I could feel my cheeks burn in pain and ran. Embarrassment, confusion, and guilt. Where is this guilt I feel? What happened years ago? I ran and ran onto the garden we used to play on while tightly holding the flowers we loved so dearly.

"Please… explain… someone…" I cried as I sprinted through the grass, until I saw a gravestone full of flowers. I looked down and kneeled, it was your grave. I was confused and in immense pain as I tightly held onto the flowers I brought. I sat there as I turned them into flower crowns like we used to. A maid came onto my side as I sat down there on the grass alone. She was the same maid who looked at me with worry when I left her side for the last time.

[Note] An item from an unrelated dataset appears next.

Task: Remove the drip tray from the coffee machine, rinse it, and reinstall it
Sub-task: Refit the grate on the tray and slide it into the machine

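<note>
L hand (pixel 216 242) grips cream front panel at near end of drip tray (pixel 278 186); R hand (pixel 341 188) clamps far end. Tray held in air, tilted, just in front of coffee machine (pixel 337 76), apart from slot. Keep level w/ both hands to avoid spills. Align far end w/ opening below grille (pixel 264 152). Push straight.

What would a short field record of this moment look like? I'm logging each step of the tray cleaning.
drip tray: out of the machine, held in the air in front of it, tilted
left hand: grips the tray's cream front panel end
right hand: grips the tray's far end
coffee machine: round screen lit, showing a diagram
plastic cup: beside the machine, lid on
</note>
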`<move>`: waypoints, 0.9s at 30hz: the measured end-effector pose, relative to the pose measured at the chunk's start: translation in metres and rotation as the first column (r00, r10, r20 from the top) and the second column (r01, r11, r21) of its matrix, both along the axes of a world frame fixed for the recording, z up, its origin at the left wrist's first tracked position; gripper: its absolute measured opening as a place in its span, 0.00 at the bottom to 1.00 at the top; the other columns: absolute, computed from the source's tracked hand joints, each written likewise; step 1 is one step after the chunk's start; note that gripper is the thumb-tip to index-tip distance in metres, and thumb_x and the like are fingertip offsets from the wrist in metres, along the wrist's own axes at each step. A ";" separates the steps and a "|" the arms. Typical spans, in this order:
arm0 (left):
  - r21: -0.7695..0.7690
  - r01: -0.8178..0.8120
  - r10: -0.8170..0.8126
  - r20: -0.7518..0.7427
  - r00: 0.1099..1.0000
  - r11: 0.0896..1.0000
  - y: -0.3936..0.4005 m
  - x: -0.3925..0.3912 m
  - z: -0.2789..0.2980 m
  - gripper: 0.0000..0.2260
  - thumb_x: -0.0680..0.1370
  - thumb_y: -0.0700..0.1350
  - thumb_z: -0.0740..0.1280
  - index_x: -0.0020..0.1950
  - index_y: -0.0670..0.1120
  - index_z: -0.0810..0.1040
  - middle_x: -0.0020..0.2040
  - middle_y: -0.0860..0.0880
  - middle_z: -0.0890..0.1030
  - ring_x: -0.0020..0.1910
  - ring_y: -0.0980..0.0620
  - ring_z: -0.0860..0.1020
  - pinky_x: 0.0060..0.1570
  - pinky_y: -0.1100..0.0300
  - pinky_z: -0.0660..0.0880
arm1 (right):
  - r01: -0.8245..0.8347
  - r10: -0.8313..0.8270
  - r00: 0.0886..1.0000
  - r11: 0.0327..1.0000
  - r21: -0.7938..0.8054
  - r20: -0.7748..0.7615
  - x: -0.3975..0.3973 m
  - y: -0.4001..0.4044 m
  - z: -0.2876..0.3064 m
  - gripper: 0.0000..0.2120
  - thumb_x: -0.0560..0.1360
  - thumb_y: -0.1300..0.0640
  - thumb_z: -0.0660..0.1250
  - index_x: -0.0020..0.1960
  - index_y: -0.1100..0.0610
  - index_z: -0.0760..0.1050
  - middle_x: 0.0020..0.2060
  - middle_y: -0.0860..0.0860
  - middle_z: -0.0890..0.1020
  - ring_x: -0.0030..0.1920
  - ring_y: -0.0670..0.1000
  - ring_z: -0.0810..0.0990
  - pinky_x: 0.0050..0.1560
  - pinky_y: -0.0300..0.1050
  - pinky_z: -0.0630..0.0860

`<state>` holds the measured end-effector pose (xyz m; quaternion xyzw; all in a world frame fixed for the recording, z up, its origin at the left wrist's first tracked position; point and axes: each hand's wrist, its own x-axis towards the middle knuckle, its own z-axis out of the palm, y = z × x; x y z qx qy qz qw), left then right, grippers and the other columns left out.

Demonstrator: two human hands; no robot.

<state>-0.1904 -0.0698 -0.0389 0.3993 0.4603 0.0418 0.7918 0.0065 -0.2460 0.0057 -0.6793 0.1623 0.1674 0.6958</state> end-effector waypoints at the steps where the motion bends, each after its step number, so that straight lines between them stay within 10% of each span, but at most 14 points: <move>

"What happened…?" I ask weakly not even giving her a lot of eye contact.

"The day when you left, when you asked her about freedom… You killed her… I didn't look at you with worry that day rather than with fear… That the person I serve has now killed one of the most important people in her life." She placed a bottle of water beside me and left me for a while. She knew she had to leave me and make me process what has happened.

The flower we loved so much was so rare we only got it from the forest at the back of our garden. Angel's Trumpet, a beauty that even this flower could not compare and your personality just like an angel.

I love you… Dabria.

The caged bird who finally thought she saw freedom. Realized the cage and the forest she has been flying in was nothing, but a delusion of how she saw the world. Her desperation created a consciousness of a false reality from the shit she lived in. As she thought she finally flew out of the crowded jungle. It was just a garden of leaves and trees for the next path that awaited her.